WHAT YOU NEED TO DO: From the first entry to the last, transcribe everything exactly.

EXCERPTED DATA:

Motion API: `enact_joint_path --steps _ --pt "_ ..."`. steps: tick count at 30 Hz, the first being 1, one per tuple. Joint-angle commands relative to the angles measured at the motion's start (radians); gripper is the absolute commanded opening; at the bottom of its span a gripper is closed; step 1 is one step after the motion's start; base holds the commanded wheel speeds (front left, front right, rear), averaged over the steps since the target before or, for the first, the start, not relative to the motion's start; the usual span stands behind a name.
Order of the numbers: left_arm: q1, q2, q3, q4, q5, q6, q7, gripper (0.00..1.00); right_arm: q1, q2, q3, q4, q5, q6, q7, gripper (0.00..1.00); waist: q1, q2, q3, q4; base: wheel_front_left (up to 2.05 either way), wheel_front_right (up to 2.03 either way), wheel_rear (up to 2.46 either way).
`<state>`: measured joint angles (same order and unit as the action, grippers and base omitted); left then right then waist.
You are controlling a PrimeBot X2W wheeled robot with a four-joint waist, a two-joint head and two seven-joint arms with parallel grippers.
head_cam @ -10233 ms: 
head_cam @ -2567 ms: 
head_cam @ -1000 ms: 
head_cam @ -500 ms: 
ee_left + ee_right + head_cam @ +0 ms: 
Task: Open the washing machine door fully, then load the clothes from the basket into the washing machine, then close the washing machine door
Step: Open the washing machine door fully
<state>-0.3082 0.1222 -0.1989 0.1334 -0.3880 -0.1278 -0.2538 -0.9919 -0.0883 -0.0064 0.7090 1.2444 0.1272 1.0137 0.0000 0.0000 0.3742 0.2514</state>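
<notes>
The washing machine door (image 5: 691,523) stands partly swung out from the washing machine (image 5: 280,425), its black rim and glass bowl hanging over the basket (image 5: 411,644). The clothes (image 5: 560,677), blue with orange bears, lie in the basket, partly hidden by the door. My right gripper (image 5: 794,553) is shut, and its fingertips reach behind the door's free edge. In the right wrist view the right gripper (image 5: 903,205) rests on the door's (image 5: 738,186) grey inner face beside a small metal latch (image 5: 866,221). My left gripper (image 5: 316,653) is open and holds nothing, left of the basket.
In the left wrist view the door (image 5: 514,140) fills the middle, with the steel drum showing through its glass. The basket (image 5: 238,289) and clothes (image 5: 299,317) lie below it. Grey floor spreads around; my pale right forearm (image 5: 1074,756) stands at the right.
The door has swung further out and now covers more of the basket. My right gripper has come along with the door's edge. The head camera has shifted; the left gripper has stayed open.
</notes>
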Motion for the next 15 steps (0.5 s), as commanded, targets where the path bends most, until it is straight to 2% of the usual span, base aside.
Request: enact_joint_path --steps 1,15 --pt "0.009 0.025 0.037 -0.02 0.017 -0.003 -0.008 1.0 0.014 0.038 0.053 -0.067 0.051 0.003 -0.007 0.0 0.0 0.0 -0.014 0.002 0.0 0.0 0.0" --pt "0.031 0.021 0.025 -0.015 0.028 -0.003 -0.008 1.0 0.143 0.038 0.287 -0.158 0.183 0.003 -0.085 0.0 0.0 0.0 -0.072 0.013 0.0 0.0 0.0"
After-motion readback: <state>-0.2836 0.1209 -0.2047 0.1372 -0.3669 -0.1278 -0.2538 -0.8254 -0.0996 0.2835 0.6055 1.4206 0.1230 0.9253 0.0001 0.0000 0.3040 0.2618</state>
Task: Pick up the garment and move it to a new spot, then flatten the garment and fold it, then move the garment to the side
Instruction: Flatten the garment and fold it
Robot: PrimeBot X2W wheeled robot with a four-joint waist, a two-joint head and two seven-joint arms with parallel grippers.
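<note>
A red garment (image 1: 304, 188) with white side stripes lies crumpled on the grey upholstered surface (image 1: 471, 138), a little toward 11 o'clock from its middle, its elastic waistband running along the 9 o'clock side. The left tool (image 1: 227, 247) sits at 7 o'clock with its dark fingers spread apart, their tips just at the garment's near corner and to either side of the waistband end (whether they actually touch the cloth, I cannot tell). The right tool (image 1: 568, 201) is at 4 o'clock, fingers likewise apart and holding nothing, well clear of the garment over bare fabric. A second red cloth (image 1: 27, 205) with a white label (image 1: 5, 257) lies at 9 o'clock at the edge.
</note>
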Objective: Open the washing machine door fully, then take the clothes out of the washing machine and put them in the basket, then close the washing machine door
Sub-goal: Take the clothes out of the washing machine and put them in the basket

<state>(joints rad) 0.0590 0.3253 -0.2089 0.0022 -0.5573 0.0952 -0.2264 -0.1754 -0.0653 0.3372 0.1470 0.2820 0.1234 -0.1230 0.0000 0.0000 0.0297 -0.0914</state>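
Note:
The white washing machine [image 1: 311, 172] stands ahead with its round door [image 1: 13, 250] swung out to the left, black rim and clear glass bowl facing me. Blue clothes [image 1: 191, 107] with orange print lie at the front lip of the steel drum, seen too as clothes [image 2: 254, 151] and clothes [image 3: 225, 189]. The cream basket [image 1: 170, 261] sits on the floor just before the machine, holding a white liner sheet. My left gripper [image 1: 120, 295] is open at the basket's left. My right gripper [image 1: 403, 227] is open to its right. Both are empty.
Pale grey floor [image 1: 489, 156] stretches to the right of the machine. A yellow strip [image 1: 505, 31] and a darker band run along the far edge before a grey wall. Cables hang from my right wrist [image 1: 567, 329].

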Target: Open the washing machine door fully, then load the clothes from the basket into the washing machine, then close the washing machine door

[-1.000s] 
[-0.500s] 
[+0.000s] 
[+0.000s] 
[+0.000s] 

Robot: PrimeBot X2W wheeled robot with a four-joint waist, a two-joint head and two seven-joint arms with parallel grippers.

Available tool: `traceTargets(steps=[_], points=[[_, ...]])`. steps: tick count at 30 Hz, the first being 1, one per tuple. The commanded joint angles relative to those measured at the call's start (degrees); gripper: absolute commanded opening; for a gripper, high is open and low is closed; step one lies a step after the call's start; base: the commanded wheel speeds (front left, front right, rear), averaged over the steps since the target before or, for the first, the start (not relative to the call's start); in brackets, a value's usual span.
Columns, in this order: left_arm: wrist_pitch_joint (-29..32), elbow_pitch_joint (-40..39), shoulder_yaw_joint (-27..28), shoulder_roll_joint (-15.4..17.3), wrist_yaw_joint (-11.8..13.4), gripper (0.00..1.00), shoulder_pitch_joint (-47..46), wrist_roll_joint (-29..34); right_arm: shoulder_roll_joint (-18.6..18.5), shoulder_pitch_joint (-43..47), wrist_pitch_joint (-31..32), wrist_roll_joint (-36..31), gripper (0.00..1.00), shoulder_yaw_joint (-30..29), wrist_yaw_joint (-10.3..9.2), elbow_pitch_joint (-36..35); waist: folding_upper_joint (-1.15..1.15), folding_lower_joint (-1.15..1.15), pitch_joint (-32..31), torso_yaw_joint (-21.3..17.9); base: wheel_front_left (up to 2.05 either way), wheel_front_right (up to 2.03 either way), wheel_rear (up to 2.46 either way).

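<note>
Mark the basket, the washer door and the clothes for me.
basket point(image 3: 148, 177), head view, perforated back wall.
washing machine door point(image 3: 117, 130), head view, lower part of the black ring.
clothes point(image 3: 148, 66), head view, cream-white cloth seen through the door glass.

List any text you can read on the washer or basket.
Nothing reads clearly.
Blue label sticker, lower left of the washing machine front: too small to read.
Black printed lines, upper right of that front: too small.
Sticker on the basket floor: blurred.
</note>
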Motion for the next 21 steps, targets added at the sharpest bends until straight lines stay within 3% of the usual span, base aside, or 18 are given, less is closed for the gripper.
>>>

EXERCISE OUTPUT:
Motion API: `enact_joint_path --steps _ --pt "_ ..."`. steps: tick count at 30 Hz, the first being 1, one per tuple. Joint-angle commands relative to the angles measured at the motion's start (radians); gripper is the absolute commanded opening; at the bottom of its span a gripper is closed; step 1 is one step after the motion's start; base holds the commanded wheel speeds (front left, front right, rear), averaged over the steps since the target before or, for the first, the start, not relative to the motion's start; the usual span stands behind a name.
Order of the numbers: left_arm: q1, q2, q3, q4, q5, q6, q7, gripper (0.00..1.00); right_arm: q1, q2, q3, q4, q5, q6, q7, gripper (0.00..1.00); waist: q1, q2, q3, q4; base: wheel_front_left (up to 2.05 either way), wheel_front_right (up to 2.03 either way), wheel_rear (up to 2.46 either way).
`<state>`: measured joint angles (same order and unit as the action, grippers and base omitted); left then right then waist.
You are controlling a PrimeBot X2W wheeled robot with a four-joint waist, a two-joint head and two seven-joint arms with parallel grippers.
head_cam @ -10233 ms: 
head_cam @ -2567 ms: 
head_cam @ -1000 ms: 
head_cam @ -500 ms: 
ee_left + ee_right + head_cam @ +0 ms: 
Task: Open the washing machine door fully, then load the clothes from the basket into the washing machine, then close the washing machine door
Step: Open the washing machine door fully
<state>-0.3082 0.1222 -0.1989 0.1334 -0.3880 -0.1278 -0.2538 -0.9919 -0.0883 -0.0064 0.7090 1.2444 0.1272 1.0137 0.0000 0.0000 0.3742 0.2514</state>
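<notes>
The washing machine door (image 5: 691,523) stands partly swung out from the washing machine (image 5: 280,425), its black rim and glass bowl hanging over the basket (image 5: 411,644). The clothes (image 5: 560,677), blue with orange bears, lie in the basket, partly hidden by the door. My right gripper (image 5: 794,553) is shut, and its fingertips reach behind the door's free edge. In the right wrist view the right gripper (image 5: 903,205) rests on the door's (image 5: 738,186) grey inner face beside a small metal latch (image 5: 866,221). My left gripper (image 5: 316,653) is open and holds nothing, left of the basket.
In the left wrist view the door (image 5: 514,140) fills the middle, with the steel drum showing through its glass. The basket (image 5: 238,289) and clothes (image 5: 299,317) lie below it. Grey floor spreads around; my pale right forearm (image 5: 1074,756) stands at the right.
The door has swung further out and now covers more of the basket. My right gripper has come along with the door's edge. The head camera has shifted; the left gripper has stayed open.
</notes>
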Motion for the next 15 steps (0.5 s), as commanded, targets where the path bends most, until it is straight to 2% of the usual span, base aside.
Request: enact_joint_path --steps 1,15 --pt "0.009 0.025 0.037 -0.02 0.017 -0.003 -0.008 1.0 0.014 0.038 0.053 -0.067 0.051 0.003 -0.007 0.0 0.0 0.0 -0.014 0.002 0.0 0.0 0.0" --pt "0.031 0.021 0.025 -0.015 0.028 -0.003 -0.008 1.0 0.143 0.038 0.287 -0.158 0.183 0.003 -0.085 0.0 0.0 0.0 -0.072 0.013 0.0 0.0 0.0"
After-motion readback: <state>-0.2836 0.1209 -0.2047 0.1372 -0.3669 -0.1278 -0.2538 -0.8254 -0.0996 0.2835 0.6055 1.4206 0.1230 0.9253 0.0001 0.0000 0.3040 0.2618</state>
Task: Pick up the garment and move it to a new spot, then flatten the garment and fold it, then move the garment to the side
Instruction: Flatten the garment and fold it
Robot: PrimeBot X2W wheeled robot with a four-joint waist, a two-joint head and two seven-joint arms with parallel grippers.
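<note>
A red garment (image 1: 304, 188) with white side stripes lies crumpled on the grey upholstered surface (image 1: 471, 138), a little toward 11 o'clock from its middle, its elastic waistband running along the 9 o'clock side. The left tool (image 1: 227, 247) sits at 7 o'clock with its dark fingers spread apart, their tips just at the garment's near corner and to either side of the waistband end (whether they actually touch the cloth, I cannot tell). The right tool (image 1: 568, 201) is at 4 o'clock, fingers likewise apart and holding nothing, well clear of the garment over bare fabric. A second red cloth (image 1: 27, 205) with a white label (image 1: 5, 257) lies at 9 o'clock at the edge.
</note>
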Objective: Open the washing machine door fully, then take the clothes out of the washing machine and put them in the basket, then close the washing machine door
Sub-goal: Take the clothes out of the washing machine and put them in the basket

<state>(joints rad) 0.0590 0.3253 -0.2089 0.0022 -0.5573 0.0952 -0.2264 -0.1754 -0.0653 0.3372 0.1470 0.2820 0.1234 -0.1230 0.0000 0.0000 0.0297 -0.0914</state>
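Note:
The white washing machine [image 1: 311, 172] stands ahead with its round door [image 1: 13, 250] swung out to the left, black rim and clear glass bowl facing me. Blue clothes [image 1: 191, 107] with orange print lie at the front lip of the steel drum, seen too as clothes [image 2: 254, 151] and clothes [image 3: 225, 189]. The cream basket [image 1: 170, 261] sits on the floor just before the machine, holding a white liner sheet. My left gripper [image 1: 120, 295] is open at the basket's left. My right gripper [image 1: 403, 227] is open to its right. Both are empty.
Pale grey floor [image 1: 489, 156] stretches to the right of the machine. A yellow strip [image 1: 505, 31] and a darker band run along the far edge before a grey wall. Cables hang from my right wrist [image 1: 567, 329].
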
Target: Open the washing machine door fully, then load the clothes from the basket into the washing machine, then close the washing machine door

[-1.000s] 
[-0.500s] 
[+0.000s] 
[+0.000s] 
[+0.000s] 

Robot: PrimeBot X2W wheeled robot with a four-joint waist, a two-joint head and two seven-joint arms with parallel grippers.

Available tool: `traceTargets(steps=[_], points=[[_, ...]])`. steps: tick count at 30 Hz, the first being 1, one per tuple. The commanded joint angles relative to those measured at the call's start (degrees); gripper: absolute commanded opening; for a gripper, high is open and low is closed; step one lies a step after the call's start; base: the commanded wheel speeds (front left, front right, rear), averaged over the steps since the target before or, for the first, the start (not relative to the call's start); in brackets, a value's usual span.
Columns, in this order: left_arm: wrist_pitch_joint (-29..32), elbow_pitch_joint (-40..39), shoulder_yaw_joint (-27..28), shoulder_roll_joint (-15.4..17.3), wrist_yaw_joint (-11.8..13.4), gripper (0.00..1.00), shoulder_pitch_joint (-47..46), wrist_roll_joint (-29..34); right_arm: shoulder_roll_joint (-18.6..18.5), shoulder_pitch_joint (-43..47), wrist_pitch_joint (-31..32), wrist_roll_joint (-36..31), gripper (0.00..1.00), shoulder_yaw_joint (-30..29), wrist_yaw_joint (-10.3..9.2), elbow_pitch_joint (-36..35); waist: folding_upper_joint (-1.15..1.15), folding_lower_joint (-1.15..1.15), pitch_joint (-32..31), torso_yaw_joint (-21.3..17.9); base: wheel_front_left (up to 2.05 either way), wheel_front_right (up to 2.03 either way), wheel_rear (up to 2.46 either way).

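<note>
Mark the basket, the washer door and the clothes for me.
basket point(image 3: 148, 177), head view, perforated back wall.
washing machine door point(image 3: 117, 130), head view, lower part of the black ring.
clothes point(image 3: 148, 66), head view, cream-white cloth seen through the door glass.

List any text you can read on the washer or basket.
Nothing reads clearly.
Blue label sticker, lower left of the washing machine front: too small to read.
Black printed lines, upper right of that front: too small.
Sticker on the basket floor: blurred.
</note>
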Motion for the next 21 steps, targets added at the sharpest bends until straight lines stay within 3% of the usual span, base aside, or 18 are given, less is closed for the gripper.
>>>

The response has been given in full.